What you will do: Which lines below fall between the one containing "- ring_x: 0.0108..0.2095" and the one containing "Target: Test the"? Repeat them exactly, counting both of those lines, and add nothing else.

******

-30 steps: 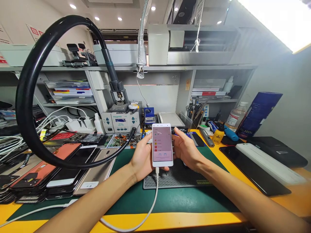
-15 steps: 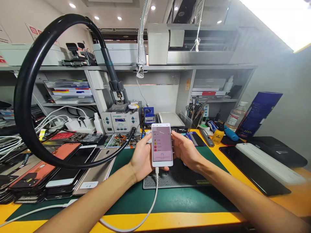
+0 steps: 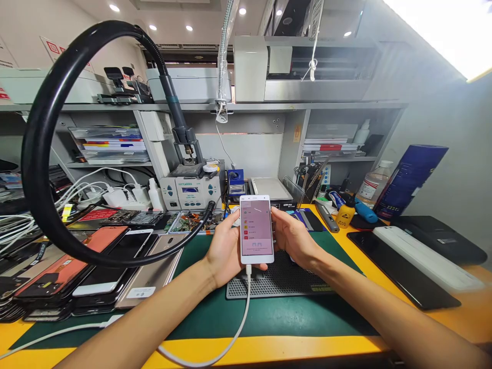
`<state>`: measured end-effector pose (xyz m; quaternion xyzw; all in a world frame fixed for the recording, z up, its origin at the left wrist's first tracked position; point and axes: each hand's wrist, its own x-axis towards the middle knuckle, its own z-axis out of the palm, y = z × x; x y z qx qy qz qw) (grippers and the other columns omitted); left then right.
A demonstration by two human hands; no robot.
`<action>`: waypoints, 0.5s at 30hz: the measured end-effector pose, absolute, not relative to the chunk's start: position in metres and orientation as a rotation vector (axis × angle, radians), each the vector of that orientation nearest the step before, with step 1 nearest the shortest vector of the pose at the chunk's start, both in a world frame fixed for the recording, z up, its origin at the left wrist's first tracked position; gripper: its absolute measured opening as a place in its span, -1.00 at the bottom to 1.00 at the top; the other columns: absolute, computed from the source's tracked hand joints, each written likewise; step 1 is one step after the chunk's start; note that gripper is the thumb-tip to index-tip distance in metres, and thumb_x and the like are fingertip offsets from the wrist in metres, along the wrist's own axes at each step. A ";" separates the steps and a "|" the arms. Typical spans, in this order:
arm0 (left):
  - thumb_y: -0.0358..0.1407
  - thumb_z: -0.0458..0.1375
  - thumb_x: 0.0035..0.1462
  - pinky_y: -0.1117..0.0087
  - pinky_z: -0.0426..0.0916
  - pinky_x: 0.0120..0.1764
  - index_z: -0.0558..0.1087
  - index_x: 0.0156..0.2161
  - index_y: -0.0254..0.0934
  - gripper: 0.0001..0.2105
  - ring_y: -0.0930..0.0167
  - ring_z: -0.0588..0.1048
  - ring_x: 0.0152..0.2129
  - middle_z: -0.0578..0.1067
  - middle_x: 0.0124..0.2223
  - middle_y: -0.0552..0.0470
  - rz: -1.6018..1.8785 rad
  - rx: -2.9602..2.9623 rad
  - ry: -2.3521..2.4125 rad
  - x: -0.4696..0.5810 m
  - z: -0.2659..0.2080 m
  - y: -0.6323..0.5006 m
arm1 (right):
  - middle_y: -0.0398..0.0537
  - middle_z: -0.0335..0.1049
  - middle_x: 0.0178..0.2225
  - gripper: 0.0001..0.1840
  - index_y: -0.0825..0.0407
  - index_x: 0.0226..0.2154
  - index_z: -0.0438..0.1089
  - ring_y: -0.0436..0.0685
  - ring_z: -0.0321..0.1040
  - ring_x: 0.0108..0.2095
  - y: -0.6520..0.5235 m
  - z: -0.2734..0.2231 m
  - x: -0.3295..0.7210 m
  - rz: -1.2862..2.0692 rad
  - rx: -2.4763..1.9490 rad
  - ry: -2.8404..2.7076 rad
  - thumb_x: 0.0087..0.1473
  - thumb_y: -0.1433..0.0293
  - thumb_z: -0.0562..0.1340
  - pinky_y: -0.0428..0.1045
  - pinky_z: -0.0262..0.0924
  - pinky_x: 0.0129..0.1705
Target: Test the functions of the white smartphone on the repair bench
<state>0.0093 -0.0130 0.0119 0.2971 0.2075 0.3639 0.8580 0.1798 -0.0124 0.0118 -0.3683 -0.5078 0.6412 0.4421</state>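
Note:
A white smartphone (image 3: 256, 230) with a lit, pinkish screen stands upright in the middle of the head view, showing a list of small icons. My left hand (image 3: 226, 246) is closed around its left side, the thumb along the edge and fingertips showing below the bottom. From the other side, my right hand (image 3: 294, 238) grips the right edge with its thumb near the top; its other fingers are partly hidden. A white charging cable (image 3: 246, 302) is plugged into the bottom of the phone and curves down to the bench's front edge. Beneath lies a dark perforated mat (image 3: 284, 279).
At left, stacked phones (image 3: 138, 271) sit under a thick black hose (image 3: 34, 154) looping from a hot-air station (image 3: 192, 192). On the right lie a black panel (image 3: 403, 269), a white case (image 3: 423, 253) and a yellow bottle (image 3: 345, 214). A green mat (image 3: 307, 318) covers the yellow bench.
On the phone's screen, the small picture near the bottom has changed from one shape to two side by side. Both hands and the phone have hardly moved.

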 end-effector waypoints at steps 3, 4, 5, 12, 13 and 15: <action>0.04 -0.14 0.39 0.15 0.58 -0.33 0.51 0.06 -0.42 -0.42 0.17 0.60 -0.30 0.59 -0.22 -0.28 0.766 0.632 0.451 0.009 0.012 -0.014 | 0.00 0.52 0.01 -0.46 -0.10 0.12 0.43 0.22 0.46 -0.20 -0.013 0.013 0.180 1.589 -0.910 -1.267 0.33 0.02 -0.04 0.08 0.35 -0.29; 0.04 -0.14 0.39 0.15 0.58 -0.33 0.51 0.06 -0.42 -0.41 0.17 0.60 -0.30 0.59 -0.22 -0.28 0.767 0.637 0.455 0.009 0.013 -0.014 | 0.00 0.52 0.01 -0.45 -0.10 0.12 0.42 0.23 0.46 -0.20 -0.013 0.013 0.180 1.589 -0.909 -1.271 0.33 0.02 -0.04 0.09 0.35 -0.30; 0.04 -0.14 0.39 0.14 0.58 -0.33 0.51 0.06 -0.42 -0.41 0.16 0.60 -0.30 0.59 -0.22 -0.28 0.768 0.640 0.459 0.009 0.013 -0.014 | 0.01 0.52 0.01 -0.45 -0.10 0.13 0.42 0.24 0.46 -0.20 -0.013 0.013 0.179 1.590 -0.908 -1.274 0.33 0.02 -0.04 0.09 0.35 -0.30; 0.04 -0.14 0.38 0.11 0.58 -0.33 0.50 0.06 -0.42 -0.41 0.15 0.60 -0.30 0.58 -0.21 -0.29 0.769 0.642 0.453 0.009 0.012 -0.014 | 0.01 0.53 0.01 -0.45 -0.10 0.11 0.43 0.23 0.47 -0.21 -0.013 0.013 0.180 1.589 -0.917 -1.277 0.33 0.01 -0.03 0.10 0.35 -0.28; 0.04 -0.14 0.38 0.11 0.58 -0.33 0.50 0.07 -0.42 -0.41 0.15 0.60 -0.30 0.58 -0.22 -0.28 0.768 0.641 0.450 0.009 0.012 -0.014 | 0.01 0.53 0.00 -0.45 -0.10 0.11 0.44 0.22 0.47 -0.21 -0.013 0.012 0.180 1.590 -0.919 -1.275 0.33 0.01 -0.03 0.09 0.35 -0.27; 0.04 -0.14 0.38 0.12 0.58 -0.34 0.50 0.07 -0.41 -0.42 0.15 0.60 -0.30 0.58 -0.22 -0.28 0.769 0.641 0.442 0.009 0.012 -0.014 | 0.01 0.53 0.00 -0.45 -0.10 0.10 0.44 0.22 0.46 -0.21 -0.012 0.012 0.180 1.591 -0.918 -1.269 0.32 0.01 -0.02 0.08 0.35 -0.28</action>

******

Task solution:
  - ring_x: 0.0108..0.2095
  - y: -0.6520..0.5235 m
  - z: -0.2734..0.2231 m
  - x: -0.3295..0.7210 m
  - rz: -1.2862..2.0692 rad
  - rx: -2.4763..1.9490 rad
  - ry: -2.8404..2.7076 rad
  - thumb_x: 0.0087..0.1473
  - thumb_y: -0.1433..0.0293
  - thumb_z: -0.0562..0.1340
  - pinky_y: -0.0428..0.1045
  - pinky_z: -0.0262..0.0924
  - pinky_x: 0.0129..0.1705
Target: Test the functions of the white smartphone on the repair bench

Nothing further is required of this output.